[Task]:
Reproduce the entries. Each one must match the original exactly.
──────── Information supplied
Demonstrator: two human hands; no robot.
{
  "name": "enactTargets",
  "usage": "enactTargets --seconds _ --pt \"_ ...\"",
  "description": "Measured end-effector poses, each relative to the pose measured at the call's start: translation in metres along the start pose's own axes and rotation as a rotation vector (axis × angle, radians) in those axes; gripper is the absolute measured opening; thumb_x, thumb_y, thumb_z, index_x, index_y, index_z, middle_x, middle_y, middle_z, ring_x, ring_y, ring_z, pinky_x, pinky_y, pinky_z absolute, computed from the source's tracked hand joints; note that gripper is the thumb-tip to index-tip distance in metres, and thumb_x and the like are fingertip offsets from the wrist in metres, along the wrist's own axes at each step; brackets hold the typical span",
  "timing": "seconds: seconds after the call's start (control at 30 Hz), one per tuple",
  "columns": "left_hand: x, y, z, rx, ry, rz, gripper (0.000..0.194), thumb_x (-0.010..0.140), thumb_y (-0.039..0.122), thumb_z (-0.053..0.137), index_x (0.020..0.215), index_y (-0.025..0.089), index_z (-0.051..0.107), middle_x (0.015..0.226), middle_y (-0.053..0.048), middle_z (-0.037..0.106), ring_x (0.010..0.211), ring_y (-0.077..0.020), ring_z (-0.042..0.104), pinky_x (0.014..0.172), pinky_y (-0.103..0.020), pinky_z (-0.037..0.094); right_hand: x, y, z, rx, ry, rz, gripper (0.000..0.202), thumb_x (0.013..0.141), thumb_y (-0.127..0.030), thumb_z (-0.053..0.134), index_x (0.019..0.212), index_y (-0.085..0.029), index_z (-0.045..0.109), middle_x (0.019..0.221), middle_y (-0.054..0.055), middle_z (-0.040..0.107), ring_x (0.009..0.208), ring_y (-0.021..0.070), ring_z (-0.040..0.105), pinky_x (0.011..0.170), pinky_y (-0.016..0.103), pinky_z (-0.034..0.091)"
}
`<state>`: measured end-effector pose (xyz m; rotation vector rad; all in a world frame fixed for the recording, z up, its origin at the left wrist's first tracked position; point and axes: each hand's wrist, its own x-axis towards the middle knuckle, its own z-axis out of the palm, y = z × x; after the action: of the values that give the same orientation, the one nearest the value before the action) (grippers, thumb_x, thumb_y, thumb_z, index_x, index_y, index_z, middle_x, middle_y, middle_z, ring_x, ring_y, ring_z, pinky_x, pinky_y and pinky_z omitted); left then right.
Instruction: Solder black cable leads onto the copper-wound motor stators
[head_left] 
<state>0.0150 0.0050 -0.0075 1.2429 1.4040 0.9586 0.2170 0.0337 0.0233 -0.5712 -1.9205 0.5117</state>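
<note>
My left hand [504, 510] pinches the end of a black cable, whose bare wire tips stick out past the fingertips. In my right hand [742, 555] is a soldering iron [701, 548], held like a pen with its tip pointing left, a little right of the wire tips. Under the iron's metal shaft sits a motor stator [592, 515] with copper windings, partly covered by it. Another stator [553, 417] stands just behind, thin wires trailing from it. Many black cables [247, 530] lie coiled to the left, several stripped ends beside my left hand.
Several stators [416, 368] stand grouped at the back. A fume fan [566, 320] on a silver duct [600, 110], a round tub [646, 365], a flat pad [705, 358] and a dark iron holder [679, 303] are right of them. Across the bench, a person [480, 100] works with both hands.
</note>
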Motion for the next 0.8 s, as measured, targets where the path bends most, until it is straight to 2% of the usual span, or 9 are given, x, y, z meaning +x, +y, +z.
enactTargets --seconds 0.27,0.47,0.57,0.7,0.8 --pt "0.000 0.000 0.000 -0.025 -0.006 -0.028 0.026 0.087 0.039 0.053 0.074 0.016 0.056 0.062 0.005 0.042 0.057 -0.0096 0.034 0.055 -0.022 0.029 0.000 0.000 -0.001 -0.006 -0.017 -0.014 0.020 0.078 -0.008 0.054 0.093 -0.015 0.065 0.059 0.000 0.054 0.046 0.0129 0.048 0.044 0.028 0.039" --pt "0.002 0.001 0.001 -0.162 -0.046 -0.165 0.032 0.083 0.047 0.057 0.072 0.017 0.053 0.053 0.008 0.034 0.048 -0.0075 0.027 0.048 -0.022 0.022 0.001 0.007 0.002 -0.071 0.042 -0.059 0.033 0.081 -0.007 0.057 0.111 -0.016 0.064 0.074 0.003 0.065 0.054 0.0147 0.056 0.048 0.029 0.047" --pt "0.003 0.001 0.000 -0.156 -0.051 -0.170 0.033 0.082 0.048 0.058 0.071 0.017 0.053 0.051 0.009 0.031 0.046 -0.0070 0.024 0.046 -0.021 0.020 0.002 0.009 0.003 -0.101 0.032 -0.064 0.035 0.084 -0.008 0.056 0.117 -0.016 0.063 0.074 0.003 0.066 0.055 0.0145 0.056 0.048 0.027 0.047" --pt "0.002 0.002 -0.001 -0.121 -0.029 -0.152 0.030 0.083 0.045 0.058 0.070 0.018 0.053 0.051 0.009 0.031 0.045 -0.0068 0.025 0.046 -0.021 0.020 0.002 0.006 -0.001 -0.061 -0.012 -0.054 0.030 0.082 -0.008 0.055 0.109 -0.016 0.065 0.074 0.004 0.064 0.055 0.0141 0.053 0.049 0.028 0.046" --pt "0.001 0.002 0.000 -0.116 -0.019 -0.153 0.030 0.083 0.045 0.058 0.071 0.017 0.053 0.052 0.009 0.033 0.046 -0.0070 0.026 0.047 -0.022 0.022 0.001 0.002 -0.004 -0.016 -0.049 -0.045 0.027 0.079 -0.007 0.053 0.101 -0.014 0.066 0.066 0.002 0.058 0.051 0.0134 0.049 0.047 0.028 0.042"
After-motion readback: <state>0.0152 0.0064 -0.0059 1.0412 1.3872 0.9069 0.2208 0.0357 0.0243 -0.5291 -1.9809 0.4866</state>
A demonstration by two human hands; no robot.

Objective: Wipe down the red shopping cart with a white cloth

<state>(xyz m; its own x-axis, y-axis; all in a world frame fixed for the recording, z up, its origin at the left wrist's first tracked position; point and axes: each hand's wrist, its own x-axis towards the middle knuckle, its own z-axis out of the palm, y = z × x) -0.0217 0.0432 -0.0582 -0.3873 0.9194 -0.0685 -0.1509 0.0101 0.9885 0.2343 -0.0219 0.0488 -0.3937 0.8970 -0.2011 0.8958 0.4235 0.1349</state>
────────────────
[Completed exercise]:
Demonstrator: two human hands; no robot.
{
  "name": "enactTargets",
  "usage": "enactTargets --seconds _ --pt \"_ ...\"",
  "description": "Measured end-effector poses, each relative to the pose measured at the call's start: translation in metres along the start pose's own axes and rotation as a rotation vector (axis × angle, radians) in those axes; gripper is the absolute measured opening; thumb_x, thumb_y, thumb_z, index_x, index_y, index_z, middle_x, middle_y, middle_z, ring_x, ring_y, ring_z, pinky_x, pinky_y, pinky_z absolute, computed from the source's tracked hand joints; note that gripper is the thumb-tip to index-tip distance in metres, and thumb_x and the like are fingertip offsets from the wrist in metres, along the wrist's own axes at each step; brackets hold the typical span",
  "timing": "seconds: seconds after the call's start (control at 30 Hz), one per tuple",
  "columns": "left_hand: x, y, z, rx, ry, rz, gripper (0.000..0.194), thumb_x (-0.010..0.140), thumb_y (-0.039..0.122), thumb_z (-0.053..0.137), index_x (0.020..0.215), index_y (-0.025..0.089), index_z (-0.051..0.107), middle_x (0.015..0.226), middle_y (-0.053..0.048), middle_z (-0.037..0.106), ring_x (0.010..0.211), ring_y (-0.077..0.020), ring_z (-0.042..0.104), pinky_x (0.014..0.172), pinky_y (-0.103..0.020), pinky_z (-0.037..0.094); right_hand: x, y, z, rx, ry, rz, gripper (0.000..0.202), thumb_x (0.013..0.141), thumb_y (-0.127..0.030), thumb_z (-0.053..0.134), index_x (0.019..0.212), index_y (-0.085..0.029), index_z (-0.045..0.109), middle_x (0.019..0.221), middle_y (-0.054..0.055), middle_z (-0.040..0.107), ring_x (0.009..0.208), ring_y (-0.021..0.070), ring_z (-0.040..0.105), pinky_x (0.011..0.170), pinky_y (-0.016..0.103), pinky_z (-0.034..0.091)"
}
`<state>`: measured end-effector pose (xyz m; rotation vector rad; all in a world frame fixed for the recording, z up, its origin at the left wrist's first tracked position; point and axes: each hand's wrist, its own x-axis towards the middle knuckle, its own z-axis out of the palm, y = z × x; after the action: of the values that give the same orientation, the one nearest the value before the action) (grippers, thumb_x, thumb_y, thumb_z, index_x, index_y, index_z, middle_x, middle_y, middle_z, ring_x, ring_y, ring_z, pinky_x, pinky_y and pinky_z omitted); left then right.
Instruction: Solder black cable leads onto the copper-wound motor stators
[head_left] 
<state>0.0150 0.0050 -0.0075 1.2429 1.4040 0.9586 0.2170 0.0337 0.0233 -0.5712 -1.9205 0.5117</state>
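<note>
My left hand [504, 510] pinches the end of a black cable, whose bare wire tips stick out past the fingertips. In my right hand [742, 555] is a soldering iron [701, 548], held like a pen with its tip pointing left, a little right of the wire tips. Under the iron's metal shaft sits a motor stator [592, 515] with copper windings, partly covered by it. Another stator [553, 417] stands just behind, thin wires trailing from it. Many black cables [247, 530] lie coiled to the left, several stripped ends beside my left hand.
Several stators [416, 368] stand grouped at the back. A fume fan [566, 320] on a silver duct [600, 110], a round tub [646, 365], a flat pad [705, 358] and a dark iron holder [679, 303] are right of them. Across the bench, a person [480, 100] works with both hands.
</note>
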Motion for the next 0.8 s, as measured, targets where the path bends most, until it is straight to 2% of the usual span, or 9 are given, x, y, z meaning +x, +y, +z.
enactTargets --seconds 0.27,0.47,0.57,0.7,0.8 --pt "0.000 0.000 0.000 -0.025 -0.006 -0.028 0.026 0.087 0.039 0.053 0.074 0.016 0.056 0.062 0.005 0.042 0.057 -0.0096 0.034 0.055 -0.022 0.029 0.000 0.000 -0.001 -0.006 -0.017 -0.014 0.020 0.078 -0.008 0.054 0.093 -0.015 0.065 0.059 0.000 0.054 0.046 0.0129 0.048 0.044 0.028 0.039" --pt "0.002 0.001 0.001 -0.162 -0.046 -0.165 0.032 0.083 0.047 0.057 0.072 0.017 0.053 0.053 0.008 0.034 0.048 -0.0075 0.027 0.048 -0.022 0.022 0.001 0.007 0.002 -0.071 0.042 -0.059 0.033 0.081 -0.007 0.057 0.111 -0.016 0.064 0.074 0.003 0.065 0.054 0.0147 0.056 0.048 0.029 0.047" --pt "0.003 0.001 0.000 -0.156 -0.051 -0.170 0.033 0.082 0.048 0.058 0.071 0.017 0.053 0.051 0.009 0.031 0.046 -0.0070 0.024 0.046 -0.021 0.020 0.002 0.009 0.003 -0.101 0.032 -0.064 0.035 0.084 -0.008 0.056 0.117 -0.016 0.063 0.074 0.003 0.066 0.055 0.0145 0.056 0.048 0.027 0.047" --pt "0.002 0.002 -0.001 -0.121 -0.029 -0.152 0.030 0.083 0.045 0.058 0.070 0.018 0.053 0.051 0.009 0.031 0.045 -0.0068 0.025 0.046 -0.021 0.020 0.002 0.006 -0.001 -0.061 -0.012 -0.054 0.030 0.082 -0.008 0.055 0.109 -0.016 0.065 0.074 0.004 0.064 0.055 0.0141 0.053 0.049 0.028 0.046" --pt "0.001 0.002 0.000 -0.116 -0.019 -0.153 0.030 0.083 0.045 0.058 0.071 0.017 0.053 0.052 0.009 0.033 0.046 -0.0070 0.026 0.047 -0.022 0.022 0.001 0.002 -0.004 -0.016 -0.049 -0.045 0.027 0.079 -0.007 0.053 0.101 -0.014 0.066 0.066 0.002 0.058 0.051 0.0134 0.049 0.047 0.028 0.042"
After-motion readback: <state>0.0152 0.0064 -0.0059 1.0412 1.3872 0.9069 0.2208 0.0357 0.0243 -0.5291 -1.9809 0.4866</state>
A demonstration by two human hands; no robot.

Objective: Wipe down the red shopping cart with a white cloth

<state>(xyz m; its own x-axis, y-axis; all in a world frame fixed for the recording, z up, its origin at the left wrist's first tracked position; point and axes: each hand's wrist, its own x-axis towards the middle knuckle, its own z-axis out of the palm, y = z × x) -0.0217 0.0432 -0.0582 -0.3873 0.9194 -0.0685 -0.1509 0.0101 0.9885 0.2343 -0.0219 0.0488 -0.3937 0.8970 -0.2011 0.8958 0.4235 0.1349</state>

The response to this exercise is finished.